The UK government is set to make all asylum claims made by Channel migrants inadmissible through a migration bill, in an attempt to crack down on migrants after huge pressures on the government to settle down the migration crisis across the country.

Under the Illegal Migration Bill, which is due to be unveiled on Tuesday, migrants who arrive in Britain on small boats will be banned from returning or claiming citizenship in the UK.

“Make no mistake, if you come here illegally, you will not be able to stay,” Prime Minister Rishi Sunak said on Sunday, promising to halt crossings under new laws aimed at working around the European Convention on Human Rights.

The government believes it will be able to apply a “rights brake” in the legislation, but no details of how this might work have yet been revealed.

The total cost of the new policies will be around £3 billion, according to The Times.

The new legislation lays the responsibility on PM Sunak and Home Secretary Suella Braverman to tackle the long-running problem.

However, the Guardian said in a report that the real aim of Sunak for introducing the bill is “to talk tough to save himself”.

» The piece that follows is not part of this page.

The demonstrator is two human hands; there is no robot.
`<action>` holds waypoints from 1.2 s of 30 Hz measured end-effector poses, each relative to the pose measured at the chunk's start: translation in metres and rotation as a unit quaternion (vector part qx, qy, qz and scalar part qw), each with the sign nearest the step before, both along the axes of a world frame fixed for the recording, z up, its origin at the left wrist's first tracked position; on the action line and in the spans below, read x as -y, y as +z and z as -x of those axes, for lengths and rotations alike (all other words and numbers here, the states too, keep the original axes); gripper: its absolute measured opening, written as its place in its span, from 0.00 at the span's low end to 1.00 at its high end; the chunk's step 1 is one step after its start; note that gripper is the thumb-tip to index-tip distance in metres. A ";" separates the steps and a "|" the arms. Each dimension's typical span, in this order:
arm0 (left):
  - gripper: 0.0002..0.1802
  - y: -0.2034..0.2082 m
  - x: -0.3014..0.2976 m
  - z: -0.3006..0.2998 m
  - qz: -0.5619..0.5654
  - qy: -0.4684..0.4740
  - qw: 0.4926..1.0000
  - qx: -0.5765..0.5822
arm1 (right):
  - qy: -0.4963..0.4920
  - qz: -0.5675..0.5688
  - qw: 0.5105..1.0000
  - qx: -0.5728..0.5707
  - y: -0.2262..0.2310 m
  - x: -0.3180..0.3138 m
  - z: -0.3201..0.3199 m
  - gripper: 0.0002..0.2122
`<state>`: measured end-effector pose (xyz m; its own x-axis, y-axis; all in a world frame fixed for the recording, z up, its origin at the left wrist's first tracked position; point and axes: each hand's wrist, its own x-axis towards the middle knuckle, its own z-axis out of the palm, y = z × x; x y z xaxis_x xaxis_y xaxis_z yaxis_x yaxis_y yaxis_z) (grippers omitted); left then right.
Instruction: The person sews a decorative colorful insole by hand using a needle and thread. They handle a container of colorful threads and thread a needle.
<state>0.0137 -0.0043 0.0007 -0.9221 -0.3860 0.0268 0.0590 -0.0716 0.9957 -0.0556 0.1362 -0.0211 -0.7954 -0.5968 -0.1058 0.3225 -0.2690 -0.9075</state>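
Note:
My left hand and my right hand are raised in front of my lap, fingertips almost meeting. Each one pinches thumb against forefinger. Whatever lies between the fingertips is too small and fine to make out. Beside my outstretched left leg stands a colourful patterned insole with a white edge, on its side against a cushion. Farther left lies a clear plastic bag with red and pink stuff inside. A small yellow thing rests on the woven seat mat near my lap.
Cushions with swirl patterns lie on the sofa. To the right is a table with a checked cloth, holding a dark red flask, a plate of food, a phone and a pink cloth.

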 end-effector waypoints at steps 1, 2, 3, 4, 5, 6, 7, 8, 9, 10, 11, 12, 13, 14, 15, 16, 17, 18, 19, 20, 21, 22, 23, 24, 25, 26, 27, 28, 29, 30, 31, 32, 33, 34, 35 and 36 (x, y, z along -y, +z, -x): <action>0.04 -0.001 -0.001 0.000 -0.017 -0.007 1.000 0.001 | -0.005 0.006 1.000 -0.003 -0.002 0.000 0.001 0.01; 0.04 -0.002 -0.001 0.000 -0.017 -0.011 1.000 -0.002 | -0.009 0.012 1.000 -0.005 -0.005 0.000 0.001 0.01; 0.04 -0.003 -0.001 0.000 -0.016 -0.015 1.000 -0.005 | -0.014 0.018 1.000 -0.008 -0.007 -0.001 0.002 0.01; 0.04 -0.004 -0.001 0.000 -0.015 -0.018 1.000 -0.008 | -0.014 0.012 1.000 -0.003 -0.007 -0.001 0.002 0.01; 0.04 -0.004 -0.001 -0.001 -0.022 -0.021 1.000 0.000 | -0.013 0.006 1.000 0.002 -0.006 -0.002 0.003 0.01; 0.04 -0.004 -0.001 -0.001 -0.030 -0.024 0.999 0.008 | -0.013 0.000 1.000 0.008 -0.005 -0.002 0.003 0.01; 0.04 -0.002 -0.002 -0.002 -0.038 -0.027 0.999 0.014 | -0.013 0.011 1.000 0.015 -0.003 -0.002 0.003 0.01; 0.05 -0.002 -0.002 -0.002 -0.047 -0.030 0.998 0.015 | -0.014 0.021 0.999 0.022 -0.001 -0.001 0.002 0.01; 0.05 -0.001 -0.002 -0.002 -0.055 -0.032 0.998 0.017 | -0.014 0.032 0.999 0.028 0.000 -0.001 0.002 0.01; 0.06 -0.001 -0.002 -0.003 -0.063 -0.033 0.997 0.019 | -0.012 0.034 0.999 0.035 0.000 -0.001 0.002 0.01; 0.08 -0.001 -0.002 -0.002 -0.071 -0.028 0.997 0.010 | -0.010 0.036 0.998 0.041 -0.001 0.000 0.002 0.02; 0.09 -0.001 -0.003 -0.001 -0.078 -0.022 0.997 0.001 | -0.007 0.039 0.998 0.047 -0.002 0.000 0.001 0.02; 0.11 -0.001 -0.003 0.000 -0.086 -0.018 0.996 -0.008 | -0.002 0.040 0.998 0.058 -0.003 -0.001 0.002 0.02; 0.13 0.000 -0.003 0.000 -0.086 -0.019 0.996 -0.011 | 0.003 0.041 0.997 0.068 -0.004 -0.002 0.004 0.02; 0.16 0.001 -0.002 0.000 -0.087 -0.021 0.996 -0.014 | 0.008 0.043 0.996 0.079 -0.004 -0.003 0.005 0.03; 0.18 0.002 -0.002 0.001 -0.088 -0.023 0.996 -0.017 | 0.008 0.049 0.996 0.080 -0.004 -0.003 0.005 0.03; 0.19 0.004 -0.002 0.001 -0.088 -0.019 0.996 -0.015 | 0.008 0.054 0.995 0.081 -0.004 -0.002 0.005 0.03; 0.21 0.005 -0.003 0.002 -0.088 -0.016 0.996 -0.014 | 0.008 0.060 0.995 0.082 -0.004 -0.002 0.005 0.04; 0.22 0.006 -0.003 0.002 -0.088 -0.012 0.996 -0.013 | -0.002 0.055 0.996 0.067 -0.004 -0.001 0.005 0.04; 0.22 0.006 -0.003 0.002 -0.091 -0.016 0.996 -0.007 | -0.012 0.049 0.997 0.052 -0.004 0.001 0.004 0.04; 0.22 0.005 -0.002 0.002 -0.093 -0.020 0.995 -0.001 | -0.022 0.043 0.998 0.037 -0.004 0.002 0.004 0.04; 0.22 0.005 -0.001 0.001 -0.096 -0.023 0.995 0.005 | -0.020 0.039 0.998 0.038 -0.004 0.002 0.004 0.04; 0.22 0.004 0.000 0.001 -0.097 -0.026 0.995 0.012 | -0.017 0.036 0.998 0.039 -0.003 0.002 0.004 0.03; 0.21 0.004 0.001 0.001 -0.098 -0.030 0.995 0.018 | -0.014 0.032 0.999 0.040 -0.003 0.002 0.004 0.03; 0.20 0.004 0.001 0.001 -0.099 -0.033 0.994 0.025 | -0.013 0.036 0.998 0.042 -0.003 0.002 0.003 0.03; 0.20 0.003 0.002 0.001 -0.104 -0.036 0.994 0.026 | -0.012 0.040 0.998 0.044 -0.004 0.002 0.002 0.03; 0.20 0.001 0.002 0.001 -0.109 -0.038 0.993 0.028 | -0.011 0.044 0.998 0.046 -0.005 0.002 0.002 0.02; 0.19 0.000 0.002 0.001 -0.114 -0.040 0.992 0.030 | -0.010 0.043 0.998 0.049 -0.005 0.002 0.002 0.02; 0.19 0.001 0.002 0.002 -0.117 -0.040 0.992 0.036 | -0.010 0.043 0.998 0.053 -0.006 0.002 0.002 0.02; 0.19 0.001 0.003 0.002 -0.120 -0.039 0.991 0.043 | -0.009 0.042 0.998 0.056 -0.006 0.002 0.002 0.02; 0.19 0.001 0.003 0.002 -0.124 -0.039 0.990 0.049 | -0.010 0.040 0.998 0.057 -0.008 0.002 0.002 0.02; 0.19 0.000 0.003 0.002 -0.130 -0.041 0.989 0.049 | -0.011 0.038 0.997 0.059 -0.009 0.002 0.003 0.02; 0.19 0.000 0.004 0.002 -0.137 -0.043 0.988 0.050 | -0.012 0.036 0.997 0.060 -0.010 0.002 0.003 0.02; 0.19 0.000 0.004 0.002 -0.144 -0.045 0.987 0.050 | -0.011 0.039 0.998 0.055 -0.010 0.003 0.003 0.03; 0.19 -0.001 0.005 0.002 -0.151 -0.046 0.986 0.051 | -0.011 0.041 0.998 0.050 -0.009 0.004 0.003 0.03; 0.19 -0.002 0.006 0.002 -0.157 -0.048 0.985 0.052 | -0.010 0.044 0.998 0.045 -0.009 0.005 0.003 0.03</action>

The report said that there have been too many promises from the government to step up action to tackle the issue but the problem still remains in its place.

Braverman told the Sun Newspaper on Sunday that “the British people want this solved. Enough is enough.”

“They are sick of tough talk and inadequate action. We must stop the boats.”

The home secretary will also be expected to send small boat arrivals to Rwanda or a “safe third country” as soon as “reasonably practicable”, the Sun reported.

The government’s new plan comes as most of these asylum seekers qualify to have their claims considered in the UK under international law and the government cannot declare them inadmissible forcefully.

Home Office figures show that around 3,000 migrants have crossed the Channel already this year, compared with a record of 45,000 channel crossings during the whole period of 2022, surpassing the previous year's record by more than 60 percent.

Aside from its casualties, the flow of illegal migrants has also soured Britain's relations with neighboring France, prompting a blame game between the two.

Meanwhile, as a solution to stop the crossings and manage hundreds of refugees who pass the Channel every day, the UK government signed a deal with Rwanda in April 2022 to send those refugees to the East African country.

Under the deal, signed off by then Home Secretary Priti Patel, the migrants and asylum-seekers entering Britain would be sent thousands of miles away to Rwanda on a one-way ticket.

The UK has promised Rwanda an initial £120m as part of an “economic transformation and integration fund” and has pledged to pay for operational costs too.

The High Court has ruled that the government's Rwanda asylum plan is legal, but the decision is likely to face further challenges in the courts.

A rolling program of promises from the UK government to sort out small boat crossings has so far failed to deliver, and there is no evidence showing that the electorate believes the government is doing a good job on this.